*Task prompt:* Check each line of the material below for the word "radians". Say how many lines have it, and nothing else.

*Material for the task:*
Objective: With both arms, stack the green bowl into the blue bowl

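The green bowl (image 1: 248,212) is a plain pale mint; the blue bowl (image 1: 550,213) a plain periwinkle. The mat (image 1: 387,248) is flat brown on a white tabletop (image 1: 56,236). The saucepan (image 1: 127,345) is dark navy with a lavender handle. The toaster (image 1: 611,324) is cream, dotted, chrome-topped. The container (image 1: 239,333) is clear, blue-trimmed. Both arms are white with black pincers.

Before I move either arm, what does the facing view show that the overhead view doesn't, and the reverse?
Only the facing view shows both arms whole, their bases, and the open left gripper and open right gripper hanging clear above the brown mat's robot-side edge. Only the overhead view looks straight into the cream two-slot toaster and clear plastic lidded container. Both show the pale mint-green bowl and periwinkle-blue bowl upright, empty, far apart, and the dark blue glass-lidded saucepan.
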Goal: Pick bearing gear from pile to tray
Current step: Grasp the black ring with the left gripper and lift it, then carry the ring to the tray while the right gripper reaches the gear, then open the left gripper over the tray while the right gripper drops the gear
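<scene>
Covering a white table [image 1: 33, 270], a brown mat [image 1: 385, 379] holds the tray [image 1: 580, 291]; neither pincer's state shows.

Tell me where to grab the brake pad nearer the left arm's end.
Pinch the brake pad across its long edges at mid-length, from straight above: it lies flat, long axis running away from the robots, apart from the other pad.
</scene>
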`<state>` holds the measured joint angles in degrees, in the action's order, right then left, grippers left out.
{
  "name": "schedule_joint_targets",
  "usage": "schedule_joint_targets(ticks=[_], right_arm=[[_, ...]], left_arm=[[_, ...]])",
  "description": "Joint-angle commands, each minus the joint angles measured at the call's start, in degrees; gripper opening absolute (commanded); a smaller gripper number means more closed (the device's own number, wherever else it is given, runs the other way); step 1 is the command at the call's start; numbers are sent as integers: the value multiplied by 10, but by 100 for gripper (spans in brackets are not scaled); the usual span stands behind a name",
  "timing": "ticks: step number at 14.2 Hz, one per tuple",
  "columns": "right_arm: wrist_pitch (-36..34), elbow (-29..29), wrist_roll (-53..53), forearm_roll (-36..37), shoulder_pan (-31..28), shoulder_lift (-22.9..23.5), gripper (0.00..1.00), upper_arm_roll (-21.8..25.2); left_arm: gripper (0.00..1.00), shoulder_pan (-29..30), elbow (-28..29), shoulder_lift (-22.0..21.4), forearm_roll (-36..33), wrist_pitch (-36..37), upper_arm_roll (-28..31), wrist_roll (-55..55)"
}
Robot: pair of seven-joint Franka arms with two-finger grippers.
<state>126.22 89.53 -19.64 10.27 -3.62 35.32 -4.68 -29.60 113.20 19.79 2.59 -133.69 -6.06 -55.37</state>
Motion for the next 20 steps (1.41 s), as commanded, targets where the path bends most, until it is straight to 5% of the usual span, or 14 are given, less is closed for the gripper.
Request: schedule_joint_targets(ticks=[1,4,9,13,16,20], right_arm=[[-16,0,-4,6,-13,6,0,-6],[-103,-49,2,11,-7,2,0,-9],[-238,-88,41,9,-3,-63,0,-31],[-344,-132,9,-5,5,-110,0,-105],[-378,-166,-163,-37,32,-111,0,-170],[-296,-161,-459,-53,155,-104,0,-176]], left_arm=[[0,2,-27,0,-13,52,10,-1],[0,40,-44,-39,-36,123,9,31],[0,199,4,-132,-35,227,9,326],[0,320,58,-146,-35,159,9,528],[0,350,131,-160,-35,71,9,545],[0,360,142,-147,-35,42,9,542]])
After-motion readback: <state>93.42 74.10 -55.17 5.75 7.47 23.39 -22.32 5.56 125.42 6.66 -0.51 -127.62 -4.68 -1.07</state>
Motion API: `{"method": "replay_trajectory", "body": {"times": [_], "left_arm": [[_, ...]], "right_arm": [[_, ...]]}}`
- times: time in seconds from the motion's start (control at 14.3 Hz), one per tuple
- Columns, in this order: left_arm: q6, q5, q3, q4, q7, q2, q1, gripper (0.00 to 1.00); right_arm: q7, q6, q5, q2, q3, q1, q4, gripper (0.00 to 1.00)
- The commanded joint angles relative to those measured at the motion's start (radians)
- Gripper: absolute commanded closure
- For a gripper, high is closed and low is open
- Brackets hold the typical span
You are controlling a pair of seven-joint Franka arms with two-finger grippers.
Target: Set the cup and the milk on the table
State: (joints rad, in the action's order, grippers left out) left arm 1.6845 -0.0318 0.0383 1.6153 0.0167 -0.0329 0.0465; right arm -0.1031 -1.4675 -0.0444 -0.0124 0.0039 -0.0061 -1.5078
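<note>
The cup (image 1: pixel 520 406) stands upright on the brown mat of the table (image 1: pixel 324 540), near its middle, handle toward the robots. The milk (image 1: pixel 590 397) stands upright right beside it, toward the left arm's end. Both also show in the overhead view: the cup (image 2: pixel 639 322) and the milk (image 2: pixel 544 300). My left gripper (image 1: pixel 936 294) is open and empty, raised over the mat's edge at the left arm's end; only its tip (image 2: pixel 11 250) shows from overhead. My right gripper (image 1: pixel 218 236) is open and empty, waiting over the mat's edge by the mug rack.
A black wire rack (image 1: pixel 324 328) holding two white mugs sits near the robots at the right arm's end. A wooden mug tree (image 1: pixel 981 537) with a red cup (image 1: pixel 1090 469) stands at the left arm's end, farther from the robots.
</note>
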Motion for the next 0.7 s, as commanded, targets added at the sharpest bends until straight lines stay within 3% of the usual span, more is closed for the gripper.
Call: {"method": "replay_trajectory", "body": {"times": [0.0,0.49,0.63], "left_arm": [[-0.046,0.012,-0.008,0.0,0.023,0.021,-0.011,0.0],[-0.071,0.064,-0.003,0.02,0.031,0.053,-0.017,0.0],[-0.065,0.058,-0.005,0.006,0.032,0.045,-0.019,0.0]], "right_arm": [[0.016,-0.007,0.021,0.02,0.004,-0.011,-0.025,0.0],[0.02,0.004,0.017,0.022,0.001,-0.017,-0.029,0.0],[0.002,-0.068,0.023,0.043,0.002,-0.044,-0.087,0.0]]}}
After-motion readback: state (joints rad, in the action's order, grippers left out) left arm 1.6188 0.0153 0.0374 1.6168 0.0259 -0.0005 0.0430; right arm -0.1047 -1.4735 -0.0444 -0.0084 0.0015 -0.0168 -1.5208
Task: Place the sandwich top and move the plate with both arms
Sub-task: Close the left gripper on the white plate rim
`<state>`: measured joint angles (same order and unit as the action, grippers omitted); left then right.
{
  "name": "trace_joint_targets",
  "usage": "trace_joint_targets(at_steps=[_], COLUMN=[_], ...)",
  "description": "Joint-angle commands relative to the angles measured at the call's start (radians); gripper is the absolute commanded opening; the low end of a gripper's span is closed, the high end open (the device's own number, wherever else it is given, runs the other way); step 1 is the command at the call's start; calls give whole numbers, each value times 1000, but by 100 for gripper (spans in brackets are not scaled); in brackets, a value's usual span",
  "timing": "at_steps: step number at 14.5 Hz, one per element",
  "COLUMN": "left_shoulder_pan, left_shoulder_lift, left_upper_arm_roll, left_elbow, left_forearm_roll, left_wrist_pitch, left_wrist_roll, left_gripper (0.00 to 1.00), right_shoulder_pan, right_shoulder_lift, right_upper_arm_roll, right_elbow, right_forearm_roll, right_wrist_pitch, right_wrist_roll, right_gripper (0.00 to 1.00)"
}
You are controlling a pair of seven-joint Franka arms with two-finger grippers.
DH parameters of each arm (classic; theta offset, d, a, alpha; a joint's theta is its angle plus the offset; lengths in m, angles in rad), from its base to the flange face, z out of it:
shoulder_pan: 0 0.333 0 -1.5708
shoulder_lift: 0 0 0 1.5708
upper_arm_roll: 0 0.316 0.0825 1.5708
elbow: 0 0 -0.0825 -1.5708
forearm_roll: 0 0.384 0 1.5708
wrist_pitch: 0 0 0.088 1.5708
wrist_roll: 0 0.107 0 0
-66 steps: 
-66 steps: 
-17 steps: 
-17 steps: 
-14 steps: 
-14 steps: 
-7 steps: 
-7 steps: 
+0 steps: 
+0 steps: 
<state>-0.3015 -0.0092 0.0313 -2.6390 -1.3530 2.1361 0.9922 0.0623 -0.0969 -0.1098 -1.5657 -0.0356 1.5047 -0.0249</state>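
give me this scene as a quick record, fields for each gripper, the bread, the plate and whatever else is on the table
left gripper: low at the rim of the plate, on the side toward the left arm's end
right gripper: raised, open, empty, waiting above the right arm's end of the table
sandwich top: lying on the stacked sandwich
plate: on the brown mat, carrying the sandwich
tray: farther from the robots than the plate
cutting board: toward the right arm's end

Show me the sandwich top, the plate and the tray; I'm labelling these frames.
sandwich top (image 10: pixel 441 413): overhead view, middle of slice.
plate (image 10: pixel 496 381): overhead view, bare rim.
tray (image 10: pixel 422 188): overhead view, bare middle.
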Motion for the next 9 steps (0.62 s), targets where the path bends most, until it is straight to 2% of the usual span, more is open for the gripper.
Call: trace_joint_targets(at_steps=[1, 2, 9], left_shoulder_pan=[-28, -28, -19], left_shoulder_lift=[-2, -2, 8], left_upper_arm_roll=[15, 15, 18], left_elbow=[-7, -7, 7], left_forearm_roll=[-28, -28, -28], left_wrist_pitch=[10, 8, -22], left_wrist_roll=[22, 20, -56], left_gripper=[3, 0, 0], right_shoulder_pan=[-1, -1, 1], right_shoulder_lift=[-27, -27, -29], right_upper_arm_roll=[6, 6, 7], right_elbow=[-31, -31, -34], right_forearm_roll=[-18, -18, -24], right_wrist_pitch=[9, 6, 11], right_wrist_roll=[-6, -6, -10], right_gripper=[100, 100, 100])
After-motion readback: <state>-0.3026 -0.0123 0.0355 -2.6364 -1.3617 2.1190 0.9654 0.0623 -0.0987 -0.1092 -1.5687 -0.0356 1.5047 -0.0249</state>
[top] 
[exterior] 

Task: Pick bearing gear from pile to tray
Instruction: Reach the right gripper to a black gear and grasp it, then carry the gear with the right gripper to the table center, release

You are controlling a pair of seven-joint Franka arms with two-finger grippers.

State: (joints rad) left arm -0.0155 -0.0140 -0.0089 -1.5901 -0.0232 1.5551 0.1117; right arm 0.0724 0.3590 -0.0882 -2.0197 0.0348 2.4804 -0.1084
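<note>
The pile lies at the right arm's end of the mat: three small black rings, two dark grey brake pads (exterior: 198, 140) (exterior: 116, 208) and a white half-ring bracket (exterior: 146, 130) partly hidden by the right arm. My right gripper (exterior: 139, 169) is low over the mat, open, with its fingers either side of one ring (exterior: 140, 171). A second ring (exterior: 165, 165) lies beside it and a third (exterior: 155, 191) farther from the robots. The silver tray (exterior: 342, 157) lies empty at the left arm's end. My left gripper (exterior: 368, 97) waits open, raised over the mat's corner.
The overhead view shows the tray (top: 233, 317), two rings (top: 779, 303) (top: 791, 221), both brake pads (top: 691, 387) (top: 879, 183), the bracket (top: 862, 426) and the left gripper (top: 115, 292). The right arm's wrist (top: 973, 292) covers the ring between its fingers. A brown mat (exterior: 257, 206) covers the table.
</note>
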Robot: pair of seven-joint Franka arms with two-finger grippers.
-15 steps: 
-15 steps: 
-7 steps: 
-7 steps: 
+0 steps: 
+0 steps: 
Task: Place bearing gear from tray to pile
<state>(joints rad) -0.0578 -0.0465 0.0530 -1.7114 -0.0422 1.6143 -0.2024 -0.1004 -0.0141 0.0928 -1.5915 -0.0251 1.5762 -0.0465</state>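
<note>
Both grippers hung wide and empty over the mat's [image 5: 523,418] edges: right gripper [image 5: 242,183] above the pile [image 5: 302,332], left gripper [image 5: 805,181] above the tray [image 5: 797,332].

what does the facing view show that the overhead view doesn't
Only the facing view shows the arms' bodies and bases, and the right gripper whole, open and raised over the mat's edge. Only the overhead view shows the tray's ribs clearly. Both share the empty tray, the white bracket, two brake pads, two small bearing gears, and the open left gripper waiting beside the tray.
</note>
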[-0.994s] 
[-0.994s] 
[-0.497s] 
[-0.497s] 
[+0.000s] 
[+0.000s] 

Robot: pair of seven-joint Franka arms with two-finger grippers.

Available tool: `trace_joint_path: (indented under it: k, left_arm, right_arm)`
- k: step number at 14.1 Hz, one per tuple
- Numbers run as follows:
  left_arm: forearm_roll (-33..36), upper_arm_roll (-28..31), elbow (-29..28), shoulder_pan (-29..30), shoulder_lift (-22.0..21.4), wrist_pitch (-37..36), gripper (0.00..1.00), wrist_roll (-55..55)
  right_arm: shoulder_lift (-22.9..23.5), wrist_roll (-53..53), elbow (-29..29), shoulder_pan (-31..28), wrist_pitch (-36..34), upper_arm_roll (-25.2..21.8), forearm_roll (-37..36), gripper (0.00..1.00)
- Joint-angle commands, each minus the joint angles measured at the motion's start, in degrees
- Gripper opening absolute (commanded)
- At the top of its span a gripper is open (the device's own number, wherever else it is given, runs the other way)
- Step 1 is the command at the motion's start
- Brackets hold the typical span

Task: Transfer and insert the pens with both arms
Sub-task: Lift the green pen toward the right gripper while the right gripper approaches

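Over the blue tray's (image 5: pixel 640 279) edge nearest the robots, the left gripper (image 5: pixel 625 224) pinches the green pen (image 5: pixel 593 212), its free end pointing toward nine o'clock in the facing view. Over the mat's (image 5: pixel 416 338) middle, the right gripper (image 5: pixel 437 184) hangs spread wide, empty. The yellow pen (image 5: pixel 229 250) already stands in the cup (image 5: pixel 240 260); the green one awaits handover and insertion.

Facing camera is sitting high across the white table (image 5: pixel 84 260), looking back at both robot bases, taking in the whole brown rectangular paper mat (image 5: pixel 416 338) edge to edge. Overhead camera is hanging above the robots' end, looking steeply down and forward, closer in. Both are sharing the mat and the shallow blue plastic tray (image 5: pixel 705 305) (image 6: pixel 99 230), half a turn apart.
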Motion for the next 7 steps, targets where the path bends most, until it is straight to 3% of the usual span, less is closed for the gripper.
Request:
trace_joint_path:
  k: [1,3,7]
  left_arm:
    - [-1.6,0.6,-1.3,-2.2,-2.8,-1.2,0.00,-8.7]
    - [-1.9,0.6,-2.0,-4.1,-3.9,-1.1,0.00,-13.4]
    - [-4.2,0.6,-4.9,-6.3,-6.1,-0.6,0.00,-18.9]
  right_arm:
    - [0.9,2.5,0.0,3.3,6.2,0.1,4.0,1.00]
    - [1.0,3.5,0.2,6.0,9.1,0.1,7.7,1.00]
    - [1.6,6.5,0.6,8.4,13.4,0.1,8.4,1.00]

*Exercise output:* 2